/RobotMotionPlanning

Robot Motion Planning via Decomposition and Search

Primary LanguageMATLAB

Robot Motion Planning

Robot Motion Planning algorithms allow robot to find a path from a source to a destination in a region that contains pre-defined obstacles.

Open-Loop/Feedforward Planning

Algorithms designed for robots that do not have sensors, but rather have access to a map of the environment or knowledge of the free workspace. Planning is a sequence of pre-computed steps.

Workspace Decomposition

The workspace is a polygon and each obstacle is a polygon (i.e., a polygonal hole inside the workspace). For complex non-convex environments, the sweeping trapezoidation algorithm is used to decompose the free workspace into the union of convex subsets, such as trapezoids. The trapezoidation of a polygon is the decomposition of the polygon into a collection of trapezoids.

Sweeping Trapezoidation Algorithm

Consider a workspace in which the boundary is an axis-aligned rectangle and every obstacle vertex has a unique x-coordinate. i.e., no obstacle segment is vertical. Since all x-coordinates are unique, each line segment has a left endpoint and right endpoint, where the x-coordinate of the left endpoint is smaller than that of the right endpoint. To visualize the order in which the vertices are processed a sweeping vertical line is defined moving left to right. When the line hits an environment vertex, it is categorized into one of six types.
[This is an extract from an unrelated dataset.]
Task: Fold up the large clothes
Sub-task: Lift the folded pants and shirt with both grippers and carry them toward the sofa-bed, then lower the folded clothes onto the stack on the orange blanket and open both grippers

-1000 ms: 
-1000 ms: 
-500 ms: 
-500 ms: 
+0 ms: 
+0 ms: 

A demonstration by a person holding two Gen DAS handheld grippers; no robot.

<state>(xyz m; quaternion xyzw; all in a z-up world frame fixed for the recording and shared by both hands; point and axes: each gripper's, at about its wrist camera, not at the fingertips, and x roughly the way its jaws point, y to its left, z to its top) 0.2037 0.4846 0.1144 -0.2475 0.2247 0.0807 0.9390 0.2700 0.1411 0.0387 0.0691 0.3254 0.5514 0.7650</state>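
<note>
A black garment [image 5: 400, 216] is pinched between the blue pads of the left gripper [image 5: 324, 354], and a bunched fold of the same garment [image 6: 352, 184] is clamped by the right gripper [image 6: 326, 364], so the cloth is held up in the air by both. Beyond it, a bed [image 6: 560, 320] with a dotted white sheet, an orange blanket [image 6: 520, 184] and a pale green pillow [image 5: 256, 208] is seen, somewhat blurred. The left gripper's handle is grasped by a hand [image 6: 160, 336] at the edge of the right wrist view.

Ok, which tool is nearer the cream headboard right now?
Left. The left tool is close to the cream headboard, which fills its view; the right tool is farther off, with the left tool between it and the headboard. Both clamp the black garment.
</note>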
Vertex Type Vertex as Endpoint of Two Segments Vertex as Convex or Non-Convex
(i) left/left convex
(ii) left/left non-convex
(iii) right/right convex
(iv) right/right non-convex
(v) left/right convex
(vi) left/right non-convex

A list of obstacle segments intersected by the sweeping line is maintained and changes only when the sweeping line hits a new vertex. This list is then used to extend vertical segments upwards and downwards from the vertex to find intersection points above and blow them (if any). From there the left endpoints of the obstacle segments in the list can be updated and used to add zero, one, or two trapezoids to the set of trapezoids whose union equals the workspace polygon.

Navigation on Roadmaps

The sweeping trapezoidation algorithm can be easily supplemented to additionally provide a list of neighborhood relationships between trapezoids. As a result of this, an easy-to-navigate roadmap is obtained specified as follows: a collection of center points (one for each trapezoid) and a collection of paths connecting center points (each being composed of 2 segments, connecting a center to midpoint and the same midpoint to a distinct center). Given the decomposition of a workspace into a collection of trapezoids whose edges are defined as follows: there exists an edge between any two trapezoids if and only if the two trapezoids share a vertical segment.
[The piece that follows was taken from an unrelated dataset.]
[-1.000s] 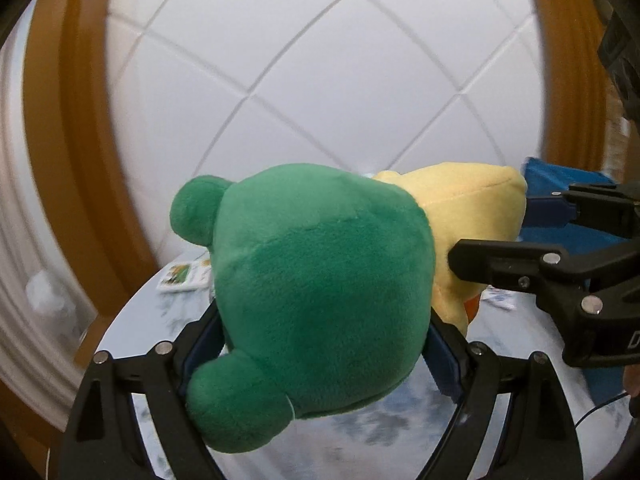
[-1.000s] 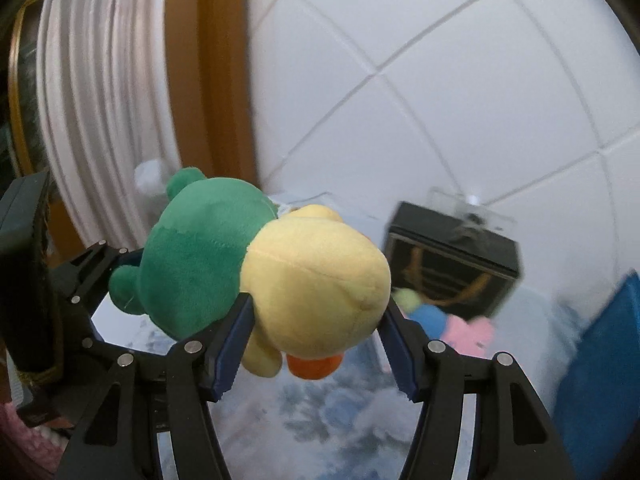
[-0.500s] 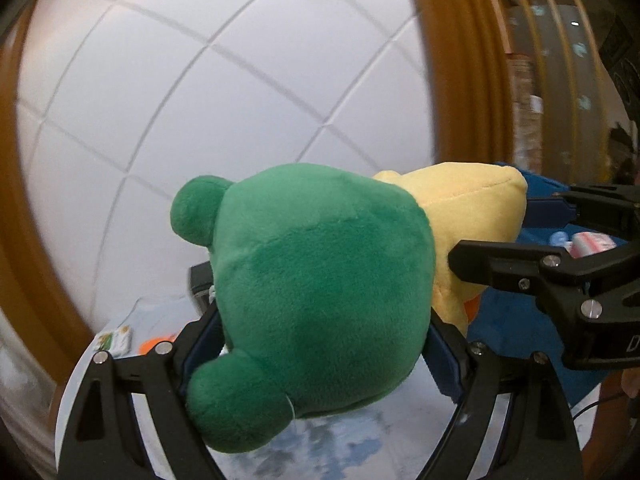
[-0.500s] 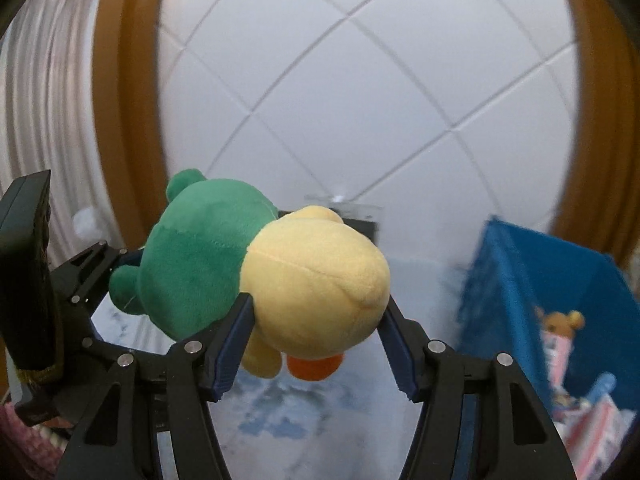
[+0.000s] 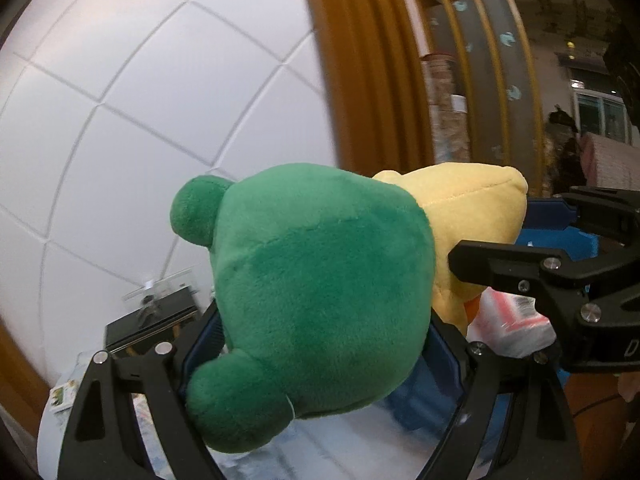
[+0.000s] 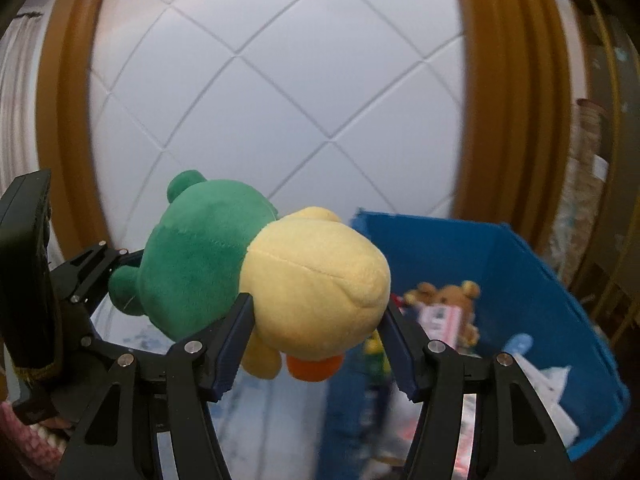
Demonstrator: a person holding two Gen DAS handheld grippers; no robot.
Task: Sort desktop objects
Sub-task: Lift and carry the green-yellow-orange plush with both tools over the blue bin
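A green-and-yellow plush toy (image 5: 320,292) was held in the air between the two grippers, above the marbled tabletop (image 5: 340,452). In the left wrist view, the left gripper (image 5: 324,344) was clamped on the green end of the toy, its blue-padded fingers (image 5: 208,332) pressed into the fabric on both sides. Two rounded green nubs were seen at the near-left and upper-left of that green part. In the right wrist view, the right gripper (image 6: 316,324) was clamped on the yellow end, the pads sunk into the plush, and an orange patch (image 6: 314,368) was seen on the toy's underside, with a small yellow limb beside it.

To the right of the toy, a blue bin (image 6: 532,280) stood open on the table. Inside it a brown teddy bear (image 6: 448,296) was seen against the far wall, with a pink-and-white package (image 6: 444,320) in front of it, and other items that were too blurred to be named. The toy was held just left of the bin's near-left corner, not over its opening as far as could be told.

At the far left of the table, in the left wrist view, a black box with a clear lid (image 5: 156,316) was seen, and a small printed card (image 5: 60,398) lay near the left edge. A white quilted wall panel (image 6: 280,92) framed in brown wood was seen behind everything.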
A roadmap is a graph that is described by a set of nodes and a set of edges. The most common way to represent the edge set is via a look-up table, or adjacency table, that is an array whose elements are lists of varying lengths. The lookup table contains the adjacency information as follows: the ith entry in the list is a list of all neighbors of node i. Each node of the graph has an associated polygonal path that connects the two centers through the midpoint of the common vertical segment.
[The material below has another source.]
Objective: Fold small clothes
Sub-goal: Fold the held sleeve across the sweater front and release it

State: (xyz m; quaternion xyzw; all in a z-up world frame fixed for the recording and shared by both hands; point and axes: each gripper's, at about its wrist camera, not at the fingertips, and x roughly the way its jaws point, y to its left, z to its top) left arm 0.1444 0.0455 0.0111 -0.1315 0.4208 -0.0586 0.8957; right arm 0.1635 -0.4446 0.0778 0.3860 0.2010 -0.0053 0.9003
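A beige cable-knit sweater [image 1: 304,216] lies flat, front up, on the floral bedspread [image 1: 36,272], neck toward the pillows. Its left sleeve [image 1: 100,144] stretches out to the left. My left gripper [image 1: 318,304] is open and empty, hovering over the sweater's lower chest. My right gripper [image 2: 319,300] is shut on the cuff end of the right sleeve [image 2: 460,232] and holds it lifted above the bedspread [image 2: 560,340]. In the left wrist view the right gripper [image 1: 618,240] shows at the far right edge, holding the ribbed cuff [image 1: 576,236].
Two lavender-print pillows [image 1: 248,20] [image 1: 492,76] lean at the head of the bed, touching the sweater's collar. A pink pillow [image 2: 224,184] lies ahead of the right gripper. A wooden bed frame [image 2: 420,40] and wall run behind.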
Search Algorithms Over Graphs

A path in the free workspace that has been decomposed into convex subsets and that is now equipped with a roadmap can be computed by first computing a path in the discrete roadmap.

A path is an ordered sequence of nodes such that from each node there is an edge to the next node in the sequence. The shortest path between two nodes is a path of minimum length between the two nodes. The distance between two nodes is the length of the shortest path connecting them, i.e., the minimum number of edges required to go from one node to the other.

Breadth-First Search Algorithm

The breadth-first search algorithm is one of the simplest graph search strategies and is optimal in the sense that it computes the shortest paths. The algorithm proceeds in layers. It begins with the start node (Layer 0) and finds all of its neighbors (Layer 1). Then, all unvisited neighbors of Layer 1 (Layer 2) are found, and so on, until we reach a layer that has no unvisited neighbors. Each vertex in layer k+1 is discovered from a parent vertex in layer k. The use of a parent array that contains the node that lies immediately before it, for each node. At the successful completion of BFS, we can use the parent values to define a set of edges for each node for which its parent is defined. These edges define a tree in the graph, forming a connected graph. The extract-path algorithm is then implemented to use the parent values to reconstruct the sequence of nodes on the shortest path from the start node to the goal node.

If a path exists in the graph from the start to goal point, then the BFS algorithm and the extract-path algorithm will find the shortest such path; if a path does not exist, the algorithm returns a failure notice; in any case, the algorithm completes in a finite number of steps.

Running Instructions

  1. Define workspace and obstacles vertices in workspace_data.m.
  2. In main.m define desired filename of motion planning gif on line 99.
  3. Run the main.m file with MATLAB software.
  4. Input a start and goal point in the command window when prompted.